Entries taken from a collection
· · · · · · ·
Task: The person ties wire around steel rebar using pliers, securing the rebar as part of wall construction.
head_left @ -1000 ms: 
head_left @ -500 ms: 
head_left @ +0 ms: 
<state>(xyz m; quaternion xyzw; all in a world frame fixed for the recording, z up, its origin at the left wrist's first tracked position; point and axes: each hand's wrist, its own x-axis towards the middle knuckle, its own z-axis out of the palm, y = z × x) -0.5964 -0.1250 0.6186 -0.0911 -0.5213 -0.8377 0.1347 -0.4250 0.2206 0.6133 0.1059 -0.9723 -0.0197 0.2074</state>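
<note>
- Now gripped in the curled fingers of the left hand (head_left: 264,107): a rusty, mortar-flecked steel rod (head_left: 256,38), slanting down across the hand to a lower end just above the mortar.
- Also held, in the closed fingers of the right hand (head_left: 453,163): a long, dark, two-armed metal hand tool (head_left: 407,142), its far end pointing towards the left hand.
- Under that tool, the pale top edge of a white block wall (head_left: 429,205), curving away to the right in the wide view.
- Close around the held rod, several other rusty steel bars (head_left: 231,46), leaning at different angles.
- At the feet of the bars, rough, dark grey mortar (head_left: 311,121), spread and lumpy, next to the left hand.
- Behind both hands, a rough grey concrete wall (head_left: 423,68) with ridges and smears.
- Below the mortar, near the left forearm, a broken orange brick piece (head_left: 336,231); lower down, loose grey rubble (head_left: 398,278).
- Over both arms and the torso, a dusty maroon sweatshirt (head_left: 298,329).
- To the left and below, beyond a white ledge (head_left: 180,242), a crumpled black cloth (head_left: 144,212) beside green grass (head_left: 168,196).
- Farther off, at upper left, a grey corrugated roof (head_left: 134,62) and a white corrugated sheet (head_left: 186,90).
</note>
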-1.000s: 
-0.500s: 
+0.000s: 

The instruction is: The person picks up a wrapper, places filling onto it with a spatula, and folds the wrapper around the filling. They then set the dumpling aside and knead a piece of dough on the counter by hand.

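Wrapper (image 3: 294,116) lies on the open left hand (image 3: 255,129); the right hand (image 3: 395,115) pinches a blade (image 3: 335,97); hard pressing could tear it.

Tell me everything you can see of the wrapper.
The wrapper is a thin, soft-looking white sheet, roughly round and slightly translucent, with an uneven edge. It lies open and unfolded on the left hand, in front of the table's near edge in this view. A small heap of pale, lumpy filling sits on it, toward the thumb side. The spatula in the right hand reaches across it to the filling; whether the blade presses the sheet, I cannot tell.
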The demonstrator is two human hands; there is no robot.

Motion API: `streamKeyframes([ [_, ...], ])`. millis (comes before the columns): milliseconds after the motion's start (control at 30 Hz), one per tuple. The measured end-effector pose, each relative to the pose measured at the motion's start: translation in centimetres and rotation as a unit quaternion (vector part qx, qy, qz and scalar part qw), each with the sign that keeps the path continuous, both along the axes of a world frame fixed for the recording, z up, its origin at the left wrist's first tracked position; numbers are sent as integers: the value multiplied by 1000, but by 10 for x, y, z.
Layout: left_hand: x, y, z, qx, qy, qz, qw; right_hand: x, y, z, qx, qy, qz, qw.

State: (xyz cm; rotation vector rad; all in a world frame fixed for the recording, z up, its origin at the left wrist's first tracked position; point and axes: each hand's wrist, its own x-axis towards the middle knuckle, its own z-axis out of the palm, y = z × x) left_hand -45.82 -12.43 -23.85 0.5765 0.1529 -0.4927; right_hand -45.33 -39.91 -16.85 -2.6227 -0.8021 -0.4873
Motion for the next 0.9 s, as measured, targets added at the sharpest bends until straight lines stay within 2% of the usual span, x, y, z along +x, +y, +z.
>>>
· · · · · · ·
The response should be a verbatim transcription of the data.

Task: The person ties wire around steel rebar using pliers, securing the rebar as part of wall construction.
head_left @ -1000 ms: 
head_left @ -500 ms: 
head_left @ +0 ms: 
<state>(xyz m; quaternion xyzw; all in a world frame fixed for the recording, z up, its origin at the left wrist's first tracked position; point and axes: each hand's wrist, its own x-axis towards the middle knuckle, its own z-axis out of the palm, y = z × x) -0.5964 -0.1250 0.6186 -0.0911 -0.5213 -0.8377 0.1347 -0.4250 0.2206 0.6133 0.1059 -0.9723 -0.0197 0.2074</state>
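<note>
- Now gripped in the curled fingers of the left hand (head_left: 264,107): a rusty, mortar-flecked steel rod (head_left: 256,38), slanting down across the hand to a lower end just above the mortar.
- Also held, in the closed fingers of the right hand (head_left: 453,163): a long, dark, two-armed metal hand tool (head_left: 407,142), its far end pointing towards the left hand.
- Under that tool, the pale top edge of a white block wall (head_left: 429,205), curving away to the right in the wide view.
- Close around the held rod, several other rusty steel bars (head_left: 231,46), leaning at different angles.
- At the feet of the bars, rough, dark grey mortar (head_left: 311,121), spread and lumpy, next to the left hand.
- Behind both hands, a rough grey concrete wall (head_left: 423,68) with ridges and smears.
- Below the mortar, near the left forearm, a broken orange brick piece (head_left: 336,231); lower down, loose grey rubble (head_left: 398,278).
- Over both arms and the torso, a dusty maroon sweatshirt (head_left: 298,329).
- To the left and below, beyond a white ledge (head_left: 180,242), a crumpled black cloth (head_left: 144,212) beside green grass (head_left: 168,196).
- Farther off, at upper left, a grey corrugated roof (head_left: 134,62) and a white corrugated sheet (head_left: 186,90).
</note>
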-1.000s: 
-0.500s: 
+0.000s: 

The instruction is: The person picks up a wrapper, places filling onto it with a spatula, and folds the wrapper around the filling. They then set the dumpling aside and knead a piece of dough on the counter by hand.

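Wrapper (image 3: 294,116) lies on the open left hand (image 3: 255,129); the right hand (image 3: 395,115) pinches a blade (image 3: 335,97); hard pressing could tear it.

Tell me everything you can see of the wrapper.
The wrapper is a thin, soft-looking white sheet, roughly round and slightly translucent, with an uneven edge. It lies open and unfolded on the left hand, in front of the table's near edge in this view. A small heap of pale, lumpy filling sits on it, toward the thumb side. The spatula in the right hand reaches across it to the filling; whether the blade presses the sheet, I cannot tell.
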The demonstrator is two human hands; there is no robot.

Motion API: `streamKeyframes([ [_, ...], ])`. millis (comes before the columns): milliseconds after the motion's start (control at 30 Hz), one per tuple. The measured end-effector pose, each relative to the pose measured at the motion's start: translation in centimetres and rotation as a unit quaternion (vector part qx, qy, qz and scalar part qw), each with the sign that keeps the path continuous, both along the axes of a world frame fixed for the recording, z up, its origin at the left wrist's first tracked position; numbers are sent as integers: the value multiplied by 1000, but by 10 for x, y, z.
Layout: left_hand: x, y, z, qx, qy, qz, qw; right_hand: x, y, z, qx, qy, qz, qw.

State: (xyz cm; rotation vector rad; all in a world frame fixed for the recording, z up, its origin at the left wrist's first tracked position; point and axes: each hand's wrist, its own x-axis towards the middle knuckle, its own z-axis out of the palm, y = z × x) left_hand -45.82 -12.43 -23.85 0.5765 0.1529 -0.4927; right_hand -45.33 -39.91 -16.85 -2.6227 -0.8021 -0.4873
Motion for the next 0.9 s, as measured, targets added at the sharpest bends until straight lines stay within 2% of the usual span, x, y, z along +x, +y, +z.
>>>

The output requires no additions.